- Genre: Crime Drama Mystery
- Written by: Richard Levinson William Link
- Directed by: David Greene
- Starring: Anthony Hopkins Blythe Danner Swoosie Kurtz
- Music by: Billy Goldenberg
- Country of origin: United States
- Original language: English

Production
- Executive producers: Richard Levinson William Link
- Producer: Robert A. Papazian
- Production location: San Francisco
- Cinematography: Stevan Larner
- Editor: Parkie L. Singh
- Running time: 104 min.
- Production companies: Richard Levinson / William Link Productions Robert Papazian Productions

Original release
- Network: CBS
- Release: April 2, 1985

= Guilty Conscience (film) =

1985 American television film by David Greene

Guilty Conscience is a 1985 American television film, produced by Robert A. Papazian, written by Richard Levinson and William Link, directed by David Greene, starring Anthony Hopkins, Blythe Danner and Swoosie Kurtz.
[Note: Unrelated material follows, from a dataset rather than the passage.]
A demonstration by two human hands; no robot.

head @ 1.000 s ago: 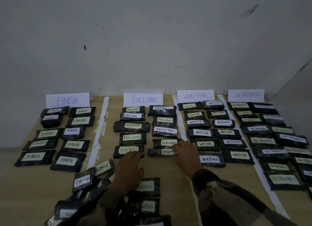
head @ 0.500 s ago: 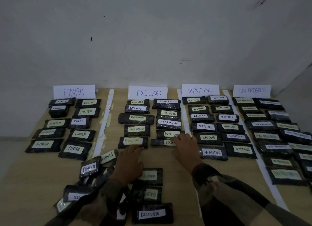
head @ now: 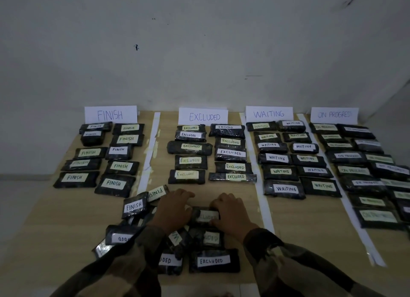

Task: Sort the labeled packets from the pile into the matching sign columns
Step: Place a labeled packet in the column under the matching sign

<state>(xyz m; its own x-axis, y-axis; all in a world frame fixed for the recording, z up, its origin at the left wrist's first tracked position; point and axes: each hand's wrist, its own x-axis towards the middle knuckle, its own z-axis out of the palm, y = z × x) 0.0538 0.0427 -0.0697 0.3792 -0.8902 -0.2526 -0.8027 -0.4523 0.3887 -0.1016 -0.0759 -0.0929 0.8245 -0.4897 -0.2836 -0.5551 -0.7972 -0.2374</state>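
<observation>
1. Black wrapped packets with handwritten paper labels lie in four columns on a pale wooden table [head: 233, 190]. A white sign heads each column, standing against the grey wall.
2. From left to right these read: FINISH sign [head: 110, 114], EXCLUDED sign [head: 203, 116], WAITING sign [head: 269, 113] and ON PROGRESS sign [head: 334, 114].
3. White tape strips [head: 148, 154] run down the table between the columns.
4. Packets under each sign carry the same word as the sign, on white or pale green labels. The ON PROGRESS labels at the right are dim and mostly hard to read.
5. The held packet [head: 206, 215] lies at the near middle of the table, on the far edge of the pile [head: 195, 241]. It is near the last row of the EXCLUDED column but apart from it. Its blurred label appears to read EXCLUDED.
6. The left hand [head: 172, 210] curls its fingers round the packet's left end.
7. The right hand [head: 230, 212] grips the right end, fingers bent over the far edge.
8. In the pile, the front packet [head: 211, 261] reads EXCLUDED, and two more labels show only "UDED".
9. The near FINISH packet [head: 134, 205] is tilted at the pile's left. A second FINISH packet [head: 156, 192] behind it is turned sideways.
10. One scrap of label shows a "W", and another label lies upside down.
11. Camouflage-patterned sleeves [head: 288, 259] cover both forearms.
</observation>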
The film score was composed by Billy Goldenberg. It premiered on April 2, 1985 on CBS.

==Plot==
Arthur Jamison, a wealthy criminal defense attorney, is facing a costly divorce from his wife, Louise. Arthur deals with the predicament by imagining numerous schemes in which he kills her. As a defense attorney, Arthur is familiar with both the courts and the minds of criminals, and he spends much of the film consulting an officious imaginary version of himself for the perfect scheme to rid himself of Louise. Arthur runs each murder, or the subsequent trial, through in his mind, searching for problems, loopholes, and the elusive watertight alibi.

Arthur's mistress, Jackie Willis, meets up with Louise in secret. The two concoct a scheme to kill Arthur. They confront Arthur at gunpoint, planning to stage his murder as a suicide. Unfazed, Arthur takes control of the situation, pointing out the flaws in what was supposed to be their foolproof scheme. For one thing, Arthur tells them he has been cheating on both of them with a third woman and was about to go out on a highly anticipated date with her, so was not of a mindset to commit suicide.
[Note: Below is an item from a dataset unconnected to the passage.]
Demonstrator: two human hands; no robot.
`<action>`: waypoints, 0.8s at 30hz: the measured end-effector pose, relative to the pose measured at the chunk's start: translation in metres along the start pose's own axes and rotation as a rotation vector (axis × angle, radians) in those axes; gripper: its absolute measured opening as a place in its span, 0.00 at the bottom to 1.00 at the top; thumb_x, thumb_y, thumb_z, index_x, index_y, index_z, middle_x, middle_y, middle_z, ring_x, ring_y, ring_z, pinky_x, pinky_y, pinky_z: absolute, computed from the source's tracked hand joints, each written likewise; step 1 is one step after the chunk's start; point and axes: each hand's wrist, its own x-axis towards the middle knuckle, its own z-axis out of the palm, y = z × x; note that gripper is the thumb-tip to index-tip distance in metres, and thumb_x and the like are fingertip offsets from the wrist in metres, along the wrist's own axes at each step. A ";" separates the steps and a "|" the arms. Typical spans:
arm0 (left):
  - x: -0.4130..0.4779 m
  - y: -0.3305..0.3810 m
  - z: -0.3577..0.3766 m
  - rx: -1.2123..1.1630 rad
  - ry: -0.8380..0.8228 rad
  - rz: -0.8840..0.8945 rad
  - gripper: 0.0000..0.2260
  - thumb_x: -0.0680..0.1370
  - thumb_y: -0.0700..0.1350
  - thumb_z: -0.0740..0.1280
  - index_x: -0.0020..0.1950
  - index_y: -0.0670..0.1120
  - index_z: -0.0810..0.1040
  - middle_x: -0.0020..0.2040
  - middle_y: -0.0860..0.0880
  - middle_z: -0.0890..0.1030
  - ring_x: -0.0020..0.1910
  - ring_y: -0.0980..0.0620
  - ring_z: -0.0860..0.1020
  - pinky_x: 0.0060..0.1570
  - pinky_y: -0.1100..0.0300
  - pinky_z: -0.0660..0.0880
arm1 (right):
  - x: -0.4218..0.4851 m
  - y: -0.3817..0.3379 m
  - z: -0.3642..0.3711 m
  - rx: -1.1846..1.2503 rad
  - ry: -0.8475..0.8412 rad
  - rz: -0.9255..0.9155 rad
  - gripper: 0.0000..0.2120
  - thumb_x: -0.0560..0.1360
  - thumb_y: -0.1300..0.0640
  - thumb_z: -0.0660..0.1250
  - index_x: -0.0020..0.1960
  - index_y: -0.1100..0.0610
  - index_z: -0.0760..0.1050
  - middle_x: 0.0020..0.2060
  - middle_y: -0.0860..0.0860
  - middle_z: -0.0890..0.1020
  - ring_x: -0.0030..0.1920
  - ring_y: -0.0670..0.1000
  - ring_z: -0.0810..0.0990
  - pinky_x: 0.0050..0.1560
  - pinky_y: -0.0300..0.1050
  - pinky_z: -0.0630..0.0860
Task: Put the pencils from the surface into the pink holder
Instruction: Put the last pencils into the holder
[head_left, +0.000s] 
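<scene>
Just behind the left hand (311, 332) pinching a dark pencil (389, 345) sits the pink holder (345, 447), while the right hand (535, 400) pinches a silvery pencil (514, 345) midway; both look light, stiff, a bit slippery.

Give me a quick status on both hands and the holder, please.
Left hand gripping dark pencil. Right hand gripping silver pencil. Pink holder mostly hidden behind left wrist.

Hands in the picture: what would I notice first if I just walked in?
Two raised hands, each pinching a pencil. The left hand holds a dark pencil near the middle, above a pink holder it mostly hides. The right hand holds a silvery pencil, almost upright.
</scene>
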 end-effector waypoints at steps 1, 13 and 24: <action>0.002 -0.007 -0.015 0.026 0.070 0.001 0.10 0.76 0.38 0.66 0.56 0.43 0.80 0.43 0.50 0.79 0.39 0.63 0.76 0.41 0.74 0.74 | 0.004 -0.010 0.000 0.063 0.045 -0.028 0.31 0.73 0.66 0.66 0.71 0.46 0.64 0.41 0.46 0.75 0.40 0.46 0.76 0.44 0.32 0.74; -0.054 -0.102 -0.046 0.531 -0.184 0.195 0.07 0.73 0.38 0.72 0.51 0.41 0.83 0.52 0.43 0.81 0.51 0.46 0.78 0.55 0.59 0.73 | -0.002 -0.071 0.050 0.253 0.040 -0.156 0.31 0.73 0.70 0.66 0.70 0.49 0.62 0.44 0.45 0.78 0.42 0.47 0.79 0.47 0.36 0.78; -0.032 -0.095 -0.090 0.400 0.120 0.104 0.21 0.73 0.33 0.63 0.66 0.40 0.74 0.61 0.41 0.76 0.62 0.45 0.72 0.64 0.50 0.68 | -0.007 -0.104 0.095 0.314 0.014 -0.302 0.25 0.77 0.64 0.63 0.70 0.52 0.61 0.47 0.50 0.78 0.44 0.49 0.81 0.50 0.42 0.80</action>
Furthermore, Arthur reveals that he had been recording the entire confrontation with Louise and Jackie. He uses the tape to attempt to blackmail Louise, but, enraged by the implosion of her plan, she chases her husband with a gun. A brief struggle ensues, and Louise is shot dead. Now, however, Louise's accidental death implicates Arthur for having murdered her. Arthur had only been bluffing about the tape, there is no evidence that the shooting was an accident other than the word of Jackie, his mistress, who may not be willing to testify to exonerate him. Arthur imagines himself in court, his imaginary self now his own prosecutor, and how the case will unfold.

At this point the film shows Arthur back at home, again poking holes in the scheme. It is revealed to be yet another of his unrealized, purely imaginary plans.
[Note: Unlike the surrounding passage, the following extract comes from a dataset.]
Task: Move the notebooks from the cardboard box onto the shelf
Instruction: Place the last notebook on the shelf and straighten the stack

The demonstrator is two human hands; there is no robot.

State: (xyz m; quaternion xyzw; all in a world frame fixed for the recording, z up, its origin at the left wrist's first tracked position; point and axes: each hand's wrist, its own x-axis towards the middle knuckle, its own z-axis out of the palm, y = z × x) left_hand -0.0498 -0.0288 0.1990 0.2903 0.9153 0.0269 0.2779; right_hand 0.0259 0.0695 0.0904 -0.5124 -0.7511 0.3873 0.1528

Louise arrives home, shoots him dead, and phones Jackie to inform her the deed is done. The film ends with Louise rearranging the living room to cover up evidence of the murder.

==Cast==
- Anthony Hopkins as Arthur Jamison
- Blythe Danner as Louise Jamison
- Swoosie Kurtz as Jackie Willis
- Donegan Smith as Arthur Jamison's Double
- Wiley Harker as Older Man
- Ruth Manning as Older Woman

==Critical reception==
TV Guide gave a rave review, writing "Tightly plotted, flawlessly paced and clever rather than gimmicky, Guilty Conscience is the sort of Hitchcock homage that can hold its own against the master's work."